Chapter 2 of this thesis (Eberlein, et al., submitted) documents the effects of inter-species hybridization on local diversity. Here, the aim is to understand the role of inter-species hybridization as a potentially important contributor to global diversity through the evolution of new hybrid species. The thesis uses a previously described hybrid species SpC* (Leducq, et al. 2016) to study the evolutionary dynamic of a hybrid genome that has established itself as an independent species in sympatry with its parental species. Further, this project targets to dissect the role of reoccurring hybridization that involves back-crosses of the hybrid species with its parental species, by using a newly described and largely uncharacterized lineage (SpD) (Xia, et al. 2017). Here, this thesis will give insights into the genomic, transcriptomic and phenotypic fingerprint of these newly emerged hybrid genomes from inter-species hybridization.

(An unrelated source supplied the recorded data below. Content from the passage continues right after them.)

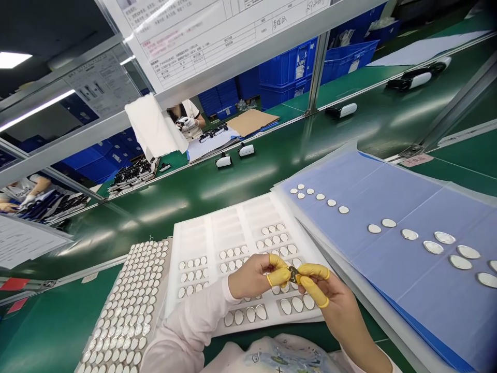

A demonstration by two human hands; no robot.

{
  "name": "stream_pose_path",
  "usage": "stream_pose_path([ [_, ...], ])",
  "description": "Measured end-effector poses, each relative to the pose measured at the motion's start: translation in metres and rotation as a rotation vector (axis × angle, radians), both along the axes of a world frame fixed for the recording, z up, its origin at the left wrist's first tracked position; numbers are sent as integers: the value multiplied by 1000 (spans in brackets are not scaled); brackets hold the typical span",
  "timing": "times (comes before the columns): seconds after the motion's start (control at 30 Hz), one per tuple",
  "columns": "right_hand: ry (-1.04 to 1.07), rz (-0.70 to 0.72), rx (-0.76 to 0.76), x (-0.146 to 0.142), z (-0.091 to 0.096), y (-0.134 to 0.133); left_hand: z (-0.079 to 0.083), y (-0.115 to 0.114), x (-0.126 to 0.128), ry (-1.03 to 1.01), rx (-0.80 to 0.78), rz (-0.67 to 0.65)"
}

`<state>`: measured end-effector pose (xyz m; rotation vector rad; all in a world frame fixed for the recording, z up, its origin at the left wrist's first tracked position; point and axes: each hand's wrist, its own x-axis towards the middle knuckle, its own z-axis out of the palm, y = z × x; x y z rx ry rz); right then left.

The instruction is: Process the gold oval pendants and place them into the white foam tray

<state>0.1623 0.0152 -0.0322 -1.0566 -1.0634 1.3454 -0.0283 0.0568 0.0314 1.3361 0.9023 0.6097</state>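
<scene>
My left hand [252, 277] and my right hand [337, 296] meet over the white foam tray [223, 226], thumbs and index fingers in yellow finger cots. Between their fingertips both pinch a small oval metal piece [293, 274], its dark, shiny side showing. Rows of oval white-faced pieces [261, 312] with metal rims lie in the tray, partly hidden by my hands and sleeve. On the left, a sheet [128, 298] is densely covered with similar ovals. To the right, several more white ovals [409, 234] are scattered over a blue padded sheet [341, 181].
Beyond the trays runs a green conveyor belt [186, 194] carrying black-and-white devices [246, 150]. A metal frame [319, 72] holds printed papers [217, 36] above it. A co-worker [188, 119] with white gloves sits across; another [27, 191] is at far left. Blue bins [287, 62] stand behind.
</scene>
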Motion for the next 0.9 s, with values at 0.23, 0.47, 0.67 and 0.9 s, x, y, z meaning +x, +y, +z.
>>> stream_pose_path([
  [0.23, -10, 278, -194, -7, 29, 20, -26, 2, -16, 20, 96, 23],
  [0.47, -211, 361, -148, -25, 37, 47, -43, 14, -28, 2, 121, 212],
  [0.67, -490, 400, -67, -40, 28, 87, -68, 36, -40, 39, 161, 344],
  [0.9, -1092, 433, 54, -61, 19, 138, -102, 68, -54, 95, 175, 559],
])
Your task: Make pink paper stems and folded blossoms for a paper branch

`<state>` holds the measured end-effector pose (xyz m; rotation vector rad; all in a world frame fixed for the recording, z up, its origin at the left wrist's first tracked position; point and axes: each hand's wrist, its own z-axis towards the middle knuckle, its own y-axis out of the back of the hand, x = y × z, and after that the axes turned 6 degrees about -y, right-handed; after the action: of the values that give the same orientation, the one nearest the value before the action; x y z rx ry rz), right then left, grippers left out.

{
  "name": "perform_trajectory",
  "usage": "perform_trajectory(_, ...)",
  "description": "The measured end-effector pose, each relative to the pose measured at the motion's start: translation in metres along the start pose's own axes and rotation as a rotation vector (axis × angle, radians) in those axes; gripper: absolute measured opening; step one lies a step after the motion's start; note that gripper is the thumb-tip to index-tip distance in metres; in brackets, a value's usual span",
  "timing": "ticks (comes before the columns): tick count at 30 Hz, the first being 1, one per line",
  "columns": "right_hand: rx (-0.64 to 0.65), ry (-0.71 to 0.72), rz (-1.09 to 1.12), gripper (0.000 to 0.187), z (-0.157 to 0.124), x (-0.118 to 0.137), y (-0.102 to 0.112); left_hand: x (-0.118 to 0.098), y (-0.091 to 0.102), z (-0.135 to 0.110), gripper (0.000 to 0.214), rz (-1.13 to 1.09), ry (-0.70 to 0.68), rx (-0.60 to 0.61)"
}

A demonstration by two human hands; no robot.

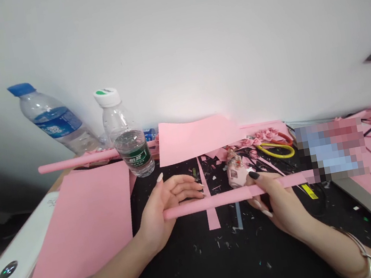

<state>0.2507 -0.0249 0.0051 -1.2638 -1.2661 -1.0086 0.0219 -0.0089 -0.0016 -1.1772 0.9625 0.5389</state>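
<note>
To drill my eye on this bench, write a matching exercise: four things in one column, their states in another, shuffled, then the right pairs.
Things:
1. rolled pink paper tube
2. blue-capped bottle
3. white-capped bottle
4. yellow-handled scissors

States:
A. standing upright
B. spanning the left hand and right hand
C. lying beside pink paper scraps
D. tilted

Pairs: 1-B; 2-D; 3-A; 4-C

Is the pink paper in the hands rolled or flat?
Rolled: the pink paper forms a long thin tube across the left hand and right hand.

A long, thin rolled pink paper tube [214, 202] lies almost level, one end against the left hand [168, 206], the right hand [275, 202] clasping it further along.
</note>
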Motion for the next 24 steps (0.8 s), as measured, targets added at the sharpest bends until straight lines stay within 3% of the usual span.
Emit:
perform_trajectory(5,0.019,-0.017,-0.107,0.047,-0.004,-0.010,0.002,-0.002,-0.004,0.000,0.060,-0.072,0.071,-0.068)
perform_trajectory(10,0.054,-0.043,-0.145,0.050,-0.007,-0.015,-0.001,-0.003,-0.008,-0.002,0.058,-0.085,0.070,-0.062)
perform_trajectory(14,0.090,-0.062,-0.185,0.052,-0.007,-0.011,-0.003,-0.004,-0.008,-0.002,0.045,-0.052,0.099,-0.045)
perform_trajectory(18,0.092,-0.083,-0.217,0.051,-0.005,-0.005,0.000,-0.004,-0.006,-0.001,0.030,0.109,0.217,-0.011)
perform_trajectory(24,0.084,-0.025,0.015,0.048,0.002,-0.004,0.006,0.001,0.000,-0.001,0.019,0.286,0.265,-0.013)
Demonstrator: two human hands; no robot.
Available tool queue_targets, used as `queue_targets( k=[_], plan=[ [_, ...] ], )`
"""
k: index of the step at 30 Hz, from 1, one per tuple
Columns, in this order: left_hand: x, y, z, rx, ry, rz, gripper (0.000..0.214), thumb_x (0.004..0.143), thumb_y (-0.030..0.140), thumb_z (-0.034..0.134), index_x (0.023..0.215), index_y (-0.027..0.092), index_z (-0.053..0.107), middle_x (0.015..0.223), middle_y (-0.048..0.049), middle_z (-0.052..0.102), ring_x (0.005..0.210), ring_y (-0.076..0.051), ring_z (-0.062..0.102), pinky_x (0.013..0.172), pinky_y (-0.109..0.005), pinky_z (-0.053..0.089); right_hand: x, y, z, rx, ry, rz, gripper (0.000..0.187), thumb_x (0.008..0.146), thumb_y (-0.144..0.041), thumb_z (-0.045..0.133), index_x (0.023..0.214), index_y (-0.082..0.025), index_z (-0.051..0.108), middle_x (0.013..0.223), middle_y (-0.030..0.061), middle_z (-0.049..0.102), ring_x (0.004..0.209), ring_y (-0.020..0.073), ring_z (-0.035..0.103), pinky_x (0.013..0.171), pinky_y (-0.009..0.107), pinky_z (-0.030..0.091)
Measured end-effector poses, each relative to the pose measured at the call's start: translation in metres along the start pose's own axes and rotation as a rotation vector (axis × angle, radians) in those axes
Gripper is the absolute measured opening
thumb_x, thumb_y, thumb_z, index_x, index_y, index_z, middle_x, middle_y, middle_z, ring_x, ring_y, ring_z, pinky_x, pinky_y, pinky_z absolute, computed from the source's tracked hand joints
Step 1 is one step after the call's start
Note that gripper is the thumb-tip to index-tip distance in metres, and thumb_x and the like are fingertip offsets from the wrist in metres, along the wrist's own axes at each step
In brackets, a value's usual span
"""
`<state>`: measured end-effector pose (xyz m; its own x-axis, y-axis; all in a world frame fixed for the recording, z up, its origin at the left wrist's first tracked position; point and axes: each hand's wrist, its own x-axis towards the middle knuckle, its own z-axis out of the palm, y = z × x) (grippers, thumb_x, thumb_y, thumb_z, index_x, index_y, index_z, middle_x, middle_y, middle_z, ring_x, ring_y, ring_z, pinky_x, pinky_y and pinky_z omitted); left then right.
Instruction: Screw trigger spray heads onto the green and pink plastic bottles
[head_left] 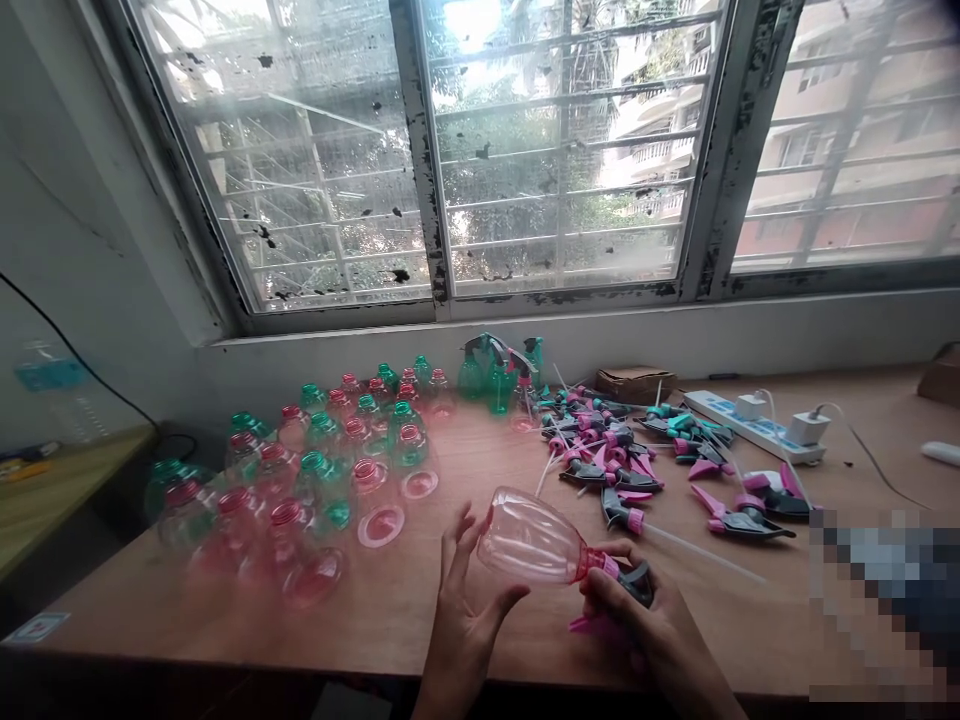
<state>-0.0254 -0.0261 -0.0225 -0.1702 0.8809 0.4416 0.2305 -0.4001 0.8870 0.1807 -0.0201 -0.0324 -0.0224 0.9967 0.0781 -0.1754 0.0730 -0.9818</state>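
A clear pink plastic bottle (529, 543) lies on its side in the air just above the wooden table (420, 610), neck pointing right. My right hand (645, 630) is closed round the grey and pink trigger sprayer head (630, 583) that sits at the bottle's neck. My left hand (469, 610) is beside the bottle's wide base with fingers spread and thumb just under the bottle, barely touching it.
Several empty pink and green bottles (315, 470) stand at the left of the table. A pile of loose sprayer heads (622, 455) lies to the right, with assembled green spray bottles (495, 375) behind. A power strip (754, 425) and a cardboard box (636, 383) sit near the window wall.
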Motion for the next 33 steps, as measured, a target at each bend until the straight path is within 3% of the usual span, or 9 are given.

Chapter 1: The rapid evolution of an ohnolog contributes to
the ecological specialization of incipient yeast species
1.1 Resumé
L'identification des changements moléculaires qui conduisent à la spécialisation écologique lors de la spéciation est l'un des principaux objectifs de l'évolution moléculaire. Il reste une question à examiner : la spécialisation écologique découle-t-elle strictement des changements adaptatifs et des compromis associés, ou bien découle-t-elle des mutations conditionnellement neutres qui s'accumulent suite au relâchement de la sélection? Nous avons utilisé le séquençage du génome entier, l'annotation du génome et les analyses informatiques pour identifier les gènes qui ont rapidement divergé entre deux espèces naissantes de Saccharomyces paradoxus qui occupent des régions climatiques différentes le long d'un gradient sud-ouest à nord-est. En tant que locus candidats de la spécialisation écologique, nous avons identifié des gènes qui montrent des signatures d'adaptation et des taux accélérés de substitutions d'acides aminés, entraînant une évolution asymétrique entre les lignées. Le gène candidat dans cette étude était GRS2, un gène qui code pour une glycyl-ARNt-synthétase et qui est connue pour être induite de manière transcriptionnelle lors d’un stress thermique chez l'espèce sœur modèle S.
cerevisiae. La modélisation moléculaire, l'analyse de l'expression et la mesure
du taux de croissance suggèrent que l'évolution accélérée de ce gène dans la lignée nordique pourrait être causée par le relâchement de la sélection. GRS2 est apparu pendant la duplication du génome entier survenue il y a 100 millions d'années dans la lignée de levure. Bien que son ohnologue GRS1 ait été préservé dans toutes les espèces formées après la duplication, GRS2 a souvent été perdu et évolue rapidement, ce qui suggère que le sort de cet ohnologue est incertain. Nos résultats suggèrent que l'évolution asymétrique de
GRS2 entre les deux espèces naissantes de S. paradoxus contribue à leur
répartition géographique restreinte et que leur spécialisation écologique découle au moins en partie d'une sélection relâchée plutôt que d'un compromis moléculaire résultant de l'adaptation.